In July 2000, the city of Long Beach, Calif., recorded a “Declaration of Substandard Property” against a four-unit apartment building. The building inspector estimated it would cost $20,000 to bring the property into building code compliance and repair deficiencies in the vacant building.
On Dec. 13, 2000, the property was sold to Aztec Financial at a foreclosure sale. In February 2001, Aztec sold the property to Rahim Pashmaki, who obtained a $247,500 mortgage from Daaz Financial Services, which later assigned the loan to D & M Financial Corp.
Purchase Bob Bruss reports online.
Because the necessary repairs were not made to the building, the city sent several intent-to-demolish notices to new owner Pashmaki, but not to the mortgage lender, D & M Financial.
On Friday, Aug. 10, 2001, the city mailed a “48-Hour Notice of Intent to Demolish” to Pashmaki and a copy to D & M Financial Corp. in Belleville, NJ. On Monday, Aug. 13, 2001, an employee of D & M phoned city building inspector Dale Wiersma who had authority to stop the demolition. But Wiersma refused to do so.
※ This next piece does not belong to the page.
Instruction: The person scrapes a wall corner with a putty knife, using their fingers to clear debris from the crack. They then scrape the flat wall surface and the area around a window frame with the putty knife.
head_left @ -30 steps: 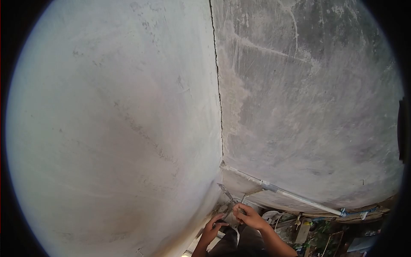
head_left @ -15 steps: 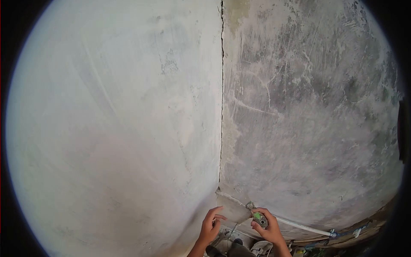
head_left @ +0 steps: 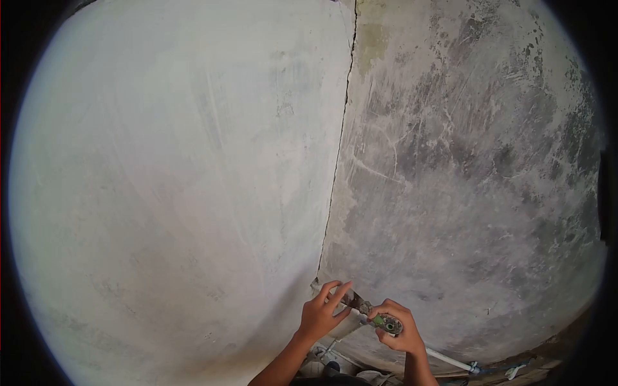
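Note:
A putty knife (head_left: 388,323) with a worn green and grey handle is in my right hand (head_left: 407,336), its fingers wrapped around the handle. The dark blade points up and left, toward my left hand (head_left: 318,318). That hand has its fingers spread, with the index finger and thumb on either side of the blade's end. Both hands are low in the view, in front of the corner where two walls meet. The blade's tip is partly hidden by the left fingers.
A white-painted wall (head_left: 174,167) fills the left, and a stained grey wall (head_left: 463,212) the right. Between them runs a jagged dark crack (head_left: 339,141). A white pipe (head_left: 450,360) slants along the bottom of the grey wall. Clutter lies below my hands.
My left hand has moved up and right to the putty knife's blade. The putty knife has turned so its blade shows, pointing left. The view has shifted and tilted slightly.

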The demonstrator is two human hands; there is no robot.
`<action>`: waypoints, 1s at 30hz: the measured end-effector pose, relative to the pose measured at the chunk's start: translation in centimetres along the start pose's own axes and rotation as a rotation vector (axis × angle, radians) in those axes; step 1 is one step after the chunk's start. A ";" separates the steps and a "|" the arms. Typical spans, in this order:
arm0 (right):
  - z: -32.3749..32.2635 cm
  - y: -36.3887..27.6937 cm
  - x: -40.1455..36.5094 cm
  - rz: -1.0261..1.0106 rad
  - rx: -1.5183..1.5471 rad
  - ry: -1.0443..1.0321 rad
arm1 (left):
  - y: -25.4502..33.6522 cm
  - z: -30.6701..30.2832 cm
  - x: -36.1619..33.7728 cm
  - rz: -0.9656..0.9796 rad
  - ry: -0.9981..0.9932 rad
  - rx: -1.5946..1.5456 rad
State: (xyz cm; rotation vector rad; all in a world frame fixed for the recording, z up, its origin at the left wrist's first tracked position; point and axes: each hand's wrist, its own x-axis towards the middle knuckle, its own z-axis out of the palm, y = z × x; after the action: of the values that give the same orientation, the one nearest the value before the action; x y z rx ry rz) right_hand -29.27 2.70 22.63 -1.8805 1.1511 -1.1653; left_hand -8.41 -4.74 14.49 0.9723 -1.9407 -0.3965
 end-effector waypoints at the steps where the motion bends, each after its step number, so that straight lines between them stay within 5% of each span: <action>1: -0.3 -0.1 -0.1 0.006 -0.007 -0.053 | -0.2 -0.4 0.4 0.013 0.003 0.044; 5: -1.6 0.1 -0.7 0.329 0.153 -0.176 | 0.0 -1.6 2.7 0.100 0.048 0.082; 11: -3.6 -5.8 2.6 0.152 -0.216 -0.201 | 1.7 -1.6 7.8 0.176 0.364 -0.050; 19: -5.2 -7.9 8.6 -0.113 -0.292 -0.072 | 4.0 -2.5 14.6 0.148 0.637 0.018; 30: -5.8 -8.6 11.3 -0.226 -0.379 -0.025 | 4.3 -1.8 16.8 0.196 0.625 0.148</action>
State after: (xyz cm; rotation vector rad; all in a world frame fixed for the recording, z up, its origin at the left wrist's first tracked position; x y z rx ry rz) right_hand -29.11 -4.38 36.23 -2.3562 1.2376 -1.0936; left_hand -13.71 -14.57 27.83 0.8568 -1.4808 0.1576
The building was demolished. The city sent Pashmaki a demand for the $11,615.20 in demolition costs.
On July 29, 2003, the property was sold at a foreclosure sale to D & M for only $70,500 (presumably the land value). D & M then sued the city for the $330,000 value of the property before demolition, alleging it suffered inverse condemnation damages.
If you were the judge, would you award the mortgage lender damages for demolishing the building, which was the security for the mortgage?
The judge said yes!
The mortgage lender has legal standing to bring this action for inverse condemnation damages caused by the city’s demolition of the building, which was security for D & M’s mortgage, the judge began. The city violated its own ordinances by failure to properly notify both the property title owner and the mortgage lender more than just 48 hours before the building was torn down, he continued.
In the absence of an emergency, the city had a duty to provide both the property owner and the mortgage lender with the opportunity to correct the substandard conditions as an alternative to demolition, the judge emphasized.
The recorded “Declaration of Substandard Property,” which was recorded by the city under prior building ownership, was insufficient to notify the current owner, Pashmaki, and the current lender, D & M Financial Corp., that demolition will occur, or was even contemplated, the judge noted.
The city could easily have notified the out-of-state lender well in advance of the demolition, rather than waiting until just 48 hours before tearing down the building, which could have been repaired for about $20,000, the judge commented.
Because D & M Financial’s secured mortgage interest in the property was terminated without adequate advance notice, the city is liable to D & M for inverse condemnation damages of $260,000 and the city is ordered to remove its $11,615.20 demolition cost lien from the property title, the judge ruled.
Based on the 2006 California Court of Appeals decision in D & M Financial Corp. v. City of Long Beach, 38 Cal.Rptr.3d 562.